Amy Sedaris' At Home With Amy Sedaris is a loopy new showcase for the avid crafter and hostess—like someone threw Martha Stewart and Pee-wee Herman in a blender. With the truTV series, out this week, expect handmade projects, bizarro recipes, and guests like Stephen Colbert and Jane Krakowski offering both laughs and legit advice. Says the former Strangers With Candy star, “You want people to play it straight and hope that comedy comes out.”

OUT: It seems you were destined to do this show.

Amy Sedaris: I’ve always been into crafting, and I like to keep my house nice. Growing up, we had two terrible homemaking shows—crazy women in their “homes,” which were actually sets. They’d have locals on, and it was unbelievably boring. But I always said, “I’m going to do that someday.”

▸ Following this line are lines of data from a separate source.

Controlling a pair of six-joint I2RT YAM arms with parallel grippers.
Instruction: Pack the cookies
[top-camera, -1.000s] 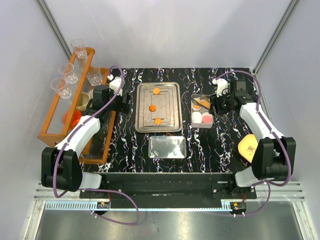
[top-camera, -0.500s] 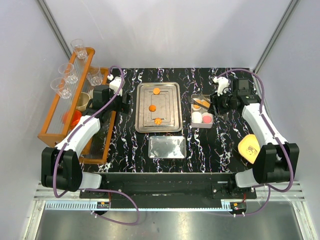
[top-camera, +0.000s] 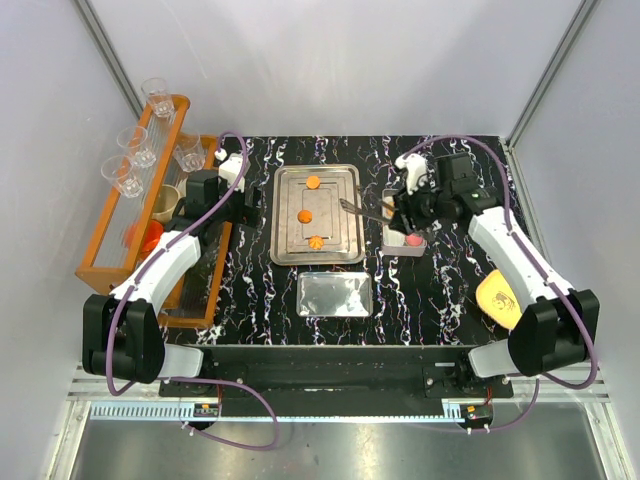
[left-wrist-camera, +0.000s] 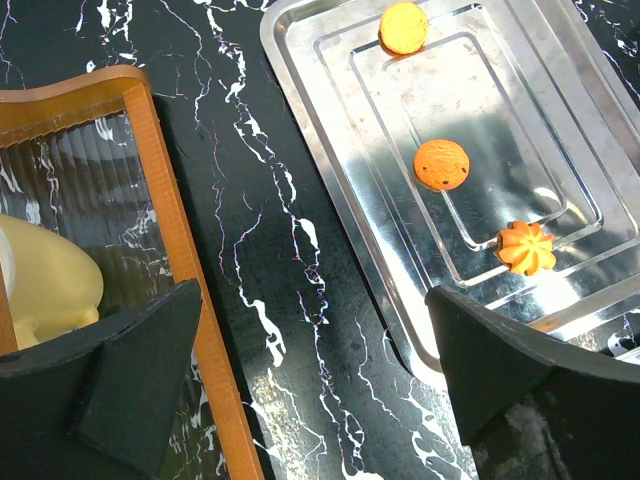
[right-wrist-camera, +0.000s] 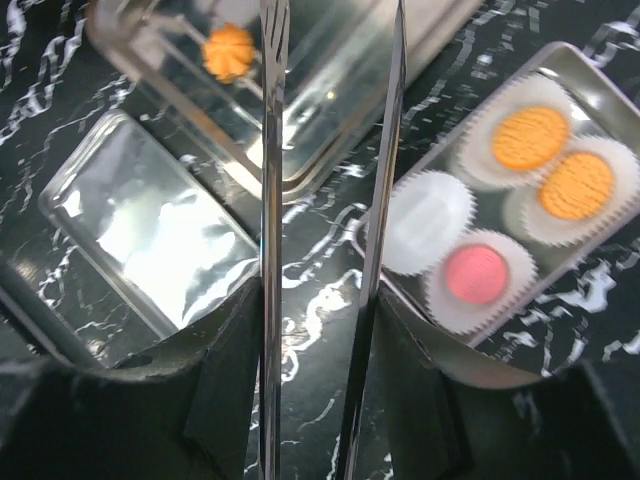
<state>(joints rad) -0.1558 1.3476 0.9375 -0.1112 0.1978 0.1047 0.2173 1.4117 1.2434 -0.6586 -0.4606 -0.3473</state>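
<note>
My right tool (right-wrist-camera: 312, 320) clenches tweezers (right-wrist-camera: 270, 200), prongs apart and empty, between the mid-tabletop tray (left-wrist-camera: 400, 100) and the box (right-wrist-camera: 600, 85) nearer the right edge. Three cookies (left-wrist-camera: 441, 164) lie on the tray. Next, I judge, comes pinching the flower cookie (right-wrist-camera: 229, 52) for the empty paper cup (right-wrist-camera: 420, 218). My left tool (left-wrist-camera: 315, 370) hangs released.

White arms (top-camera: 165, 262) — black joints, purple cables (top-camera: 470, 139)
</note>
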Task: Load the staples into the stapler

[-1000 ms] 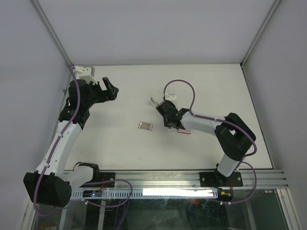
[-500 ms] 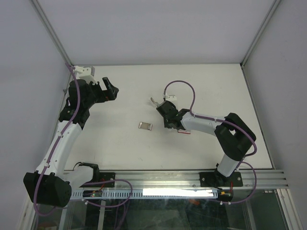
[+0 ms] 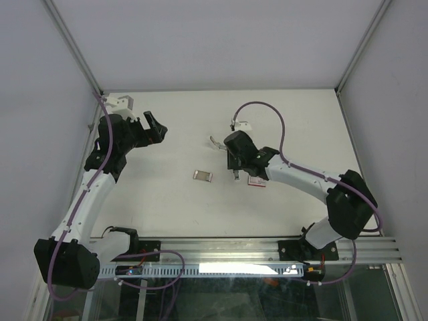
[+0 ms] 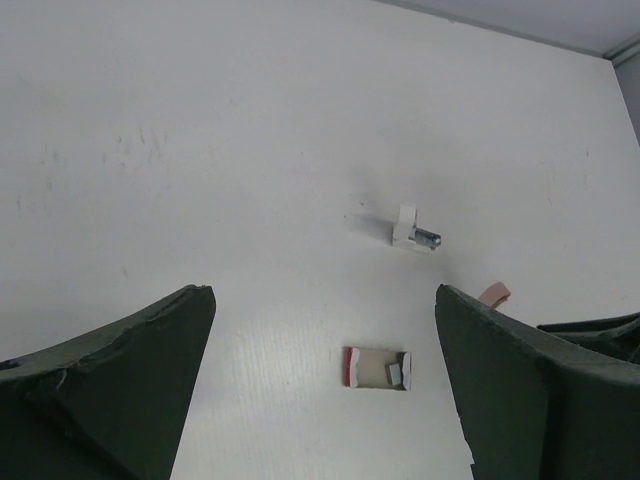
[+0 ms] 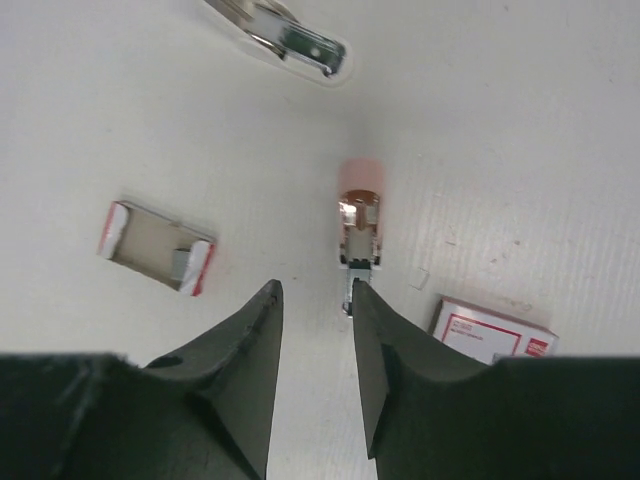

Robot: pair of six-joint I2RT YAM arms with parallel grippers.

What’s your favorite vintage recipe name?

I always liked my brother’s Chicken Snatchiatore, instead of chicken cacciatore.

How is that made?

Oh, it’s the same recipe. You can just call it Chicken Snatchiatore.

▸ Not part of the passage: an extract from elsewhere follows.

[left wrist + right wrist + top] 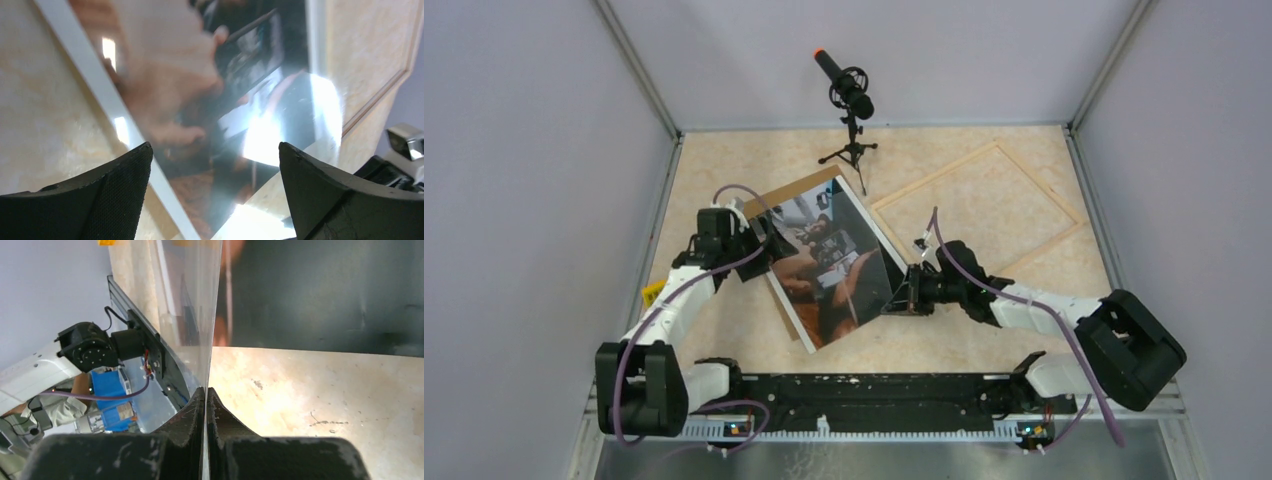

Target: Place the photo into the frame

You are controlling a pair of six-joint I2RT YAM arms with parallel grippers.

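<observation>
— Two grippers and one photo: how do we stand, left to right?
— Our left gripper [761, 250] hangs at the photo's [829, 262] left edge, fingers spread wide, gripping nothing. One brown board [796, 186] lies under that side.
— Which way does the print run?
— Picture side up; we read its long sides as going from far-left to near-right. Its right edge is lifted off the table [724, 165], pinched between the closed fingers of our right gripper [896, 298].
— And further right?
— One frame [934, 177] lies flat and turned diagonally, just beside the photo. One microphone [851, 95] stands at the back
</observation>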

How do you compare to Martha Stewart?

My references were more The Galloping Gourmet, The Frugal Gourmet, Two Fat Ladies, and Julia Child—that quiet PBS feel. But what was good about Martha is that she broke her show into segments: “Here’s cooking! Here’s crafting!”

What was your biggest dinner-party disaster?

Once I had a party, and 20 minutes before people were due to arrive, my super came up and said he had to remove my toilet. He put it in my bathtub, so if anyone had to use the bathroom, they couldn’t. And one night before Thanksgiving I was trying to defrost my freezer and I punctured something and the Freon went in my face. But luckily it was Chicago in November, so I just put everything on my back porch.

The key is keeping calm.

You can only control so much. That’s why it’s important who you invite. I got some good advice once: Take a picture of the disaster and laugh about it later.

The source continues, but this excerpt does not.